Wenn alles so klappt, wie es sich Wüstenberg vorstellt, werden seine Gäste dann einen kompletten W 50-Löschzug vorfinden, "wie er zu DDR-Zeiten tatsächlich ausgerückt ist". Dazu gehören ein TLF 16 (die 16 steht beim Tanklöschfahrzeug für die Pumpenleistung), ein LF16/TS8 (ein Löschfahrzeug mit dazugehöriger Tragkraftspitze) und ein DL30.1 (ein Fahrzeug mit einer Drehleiter, die 30 Meter lang ist). Bei einem Einsatz konnten damit Personen aus einer Höhe von maximal 23 Meter gerettet werden. "Die Differenz zu den 30 Metern resultiert aus der sogenannten Nennauslegung, da das Fahrzeug einen Mindestabstand von zwölf Metern zum Einsatzort einhalten muss", erklärt der Ex-Feuerwehrmann. Ein B 1000 KLF (Kleinlöschfahrzeug) komplettiert die Fahrzeuggalerie. Das Auto sei bereits restauriert worden. An der Technik werde aber noch gearbeitet, so der Chef weiter. Ein Highlight hat er noch in petto: Bis Freitag muss in der Fahrzeughalle alles an Ort und Stelle stehen. Denn dann bringen die Mitarbeiter der ABS Hennigsdorf die gerade restaurierte TAS/TS8 (eine Tragkraftspritzenanlage) aus dem Baujahr 1957 nach Liebenwalde.

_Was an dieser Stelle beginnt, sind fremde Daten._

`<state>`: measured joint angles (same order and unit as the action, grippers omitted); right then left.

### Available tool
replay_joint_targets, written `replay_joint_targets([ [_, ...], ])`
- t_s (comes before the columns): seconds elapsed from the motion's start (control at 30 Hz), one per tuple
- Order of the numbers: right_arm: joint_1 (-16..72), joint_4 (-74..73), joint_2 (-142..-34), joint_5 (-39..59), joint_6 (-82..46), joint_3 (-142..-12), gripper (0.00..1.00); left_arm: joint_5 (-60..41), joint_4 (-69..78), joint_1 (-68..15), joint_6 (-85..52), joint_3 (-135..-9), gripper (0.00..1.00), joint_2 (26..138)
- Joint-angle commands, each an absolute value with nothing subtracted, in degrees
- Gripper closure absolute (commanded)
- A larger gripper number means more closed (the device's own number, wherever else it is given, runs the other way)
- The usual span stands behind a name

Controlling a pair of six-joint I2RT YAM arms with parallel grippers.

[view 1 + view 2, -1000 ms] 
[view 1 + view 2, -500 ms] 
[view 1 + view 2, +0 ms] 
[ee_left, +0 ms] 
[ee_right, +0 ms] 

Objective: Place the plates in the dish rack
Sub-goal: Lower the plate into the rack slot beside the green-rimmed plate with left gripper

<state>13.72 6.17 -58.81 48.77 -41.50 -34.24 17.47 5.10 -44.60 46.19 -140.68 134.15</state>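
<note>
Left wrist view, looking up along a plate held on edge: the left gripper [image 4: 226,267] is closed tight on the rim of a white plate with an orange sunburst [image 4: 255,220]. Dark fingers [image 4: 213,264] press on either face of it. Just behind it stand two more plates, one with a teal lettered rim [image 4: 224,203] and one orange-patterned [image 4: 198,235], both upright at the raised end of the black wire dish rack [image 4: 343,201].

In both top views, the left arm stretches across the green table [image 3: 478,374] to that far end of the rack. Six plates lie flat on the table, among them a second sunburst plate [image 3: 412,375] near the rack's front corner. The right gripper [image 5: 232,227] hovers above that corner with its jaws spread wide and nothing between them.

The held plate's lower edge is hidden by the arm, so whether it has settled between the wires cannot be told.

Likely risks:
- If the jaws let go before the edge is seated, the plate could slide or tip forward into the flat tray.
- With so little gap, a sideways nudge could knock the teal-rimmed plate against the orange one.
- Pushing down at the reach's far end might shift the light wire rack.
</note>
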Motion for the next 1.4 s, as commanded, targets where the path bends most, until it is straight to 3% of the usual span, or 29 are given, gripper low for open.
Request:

Worauf Wüstenberg besonders stolz ist: "Alle Fahrzeuge sind in einem technisch einwandfreien Zustand. "Sie könnten theoretisch sogar zu einem Einsatz ausrücken", sagt er. Einige der W 50-Fahrzeuge werden demnächst auch tatsächlich vom Hof fahren und am Festumzug durch die Oranienburger Innenstadt die Kolonne der historischen Feuerwehrfahrzeuge vervollständigen.
Gut 400 Besucher zählte das Liebenwalder Feuerwehrmuseum im vergangen Jahr. Viele Radfahrer legen laut Wüstenberg dort Rast ein, außerdem kommen Urlauber, die in der Nähe eine Unterkunft haben.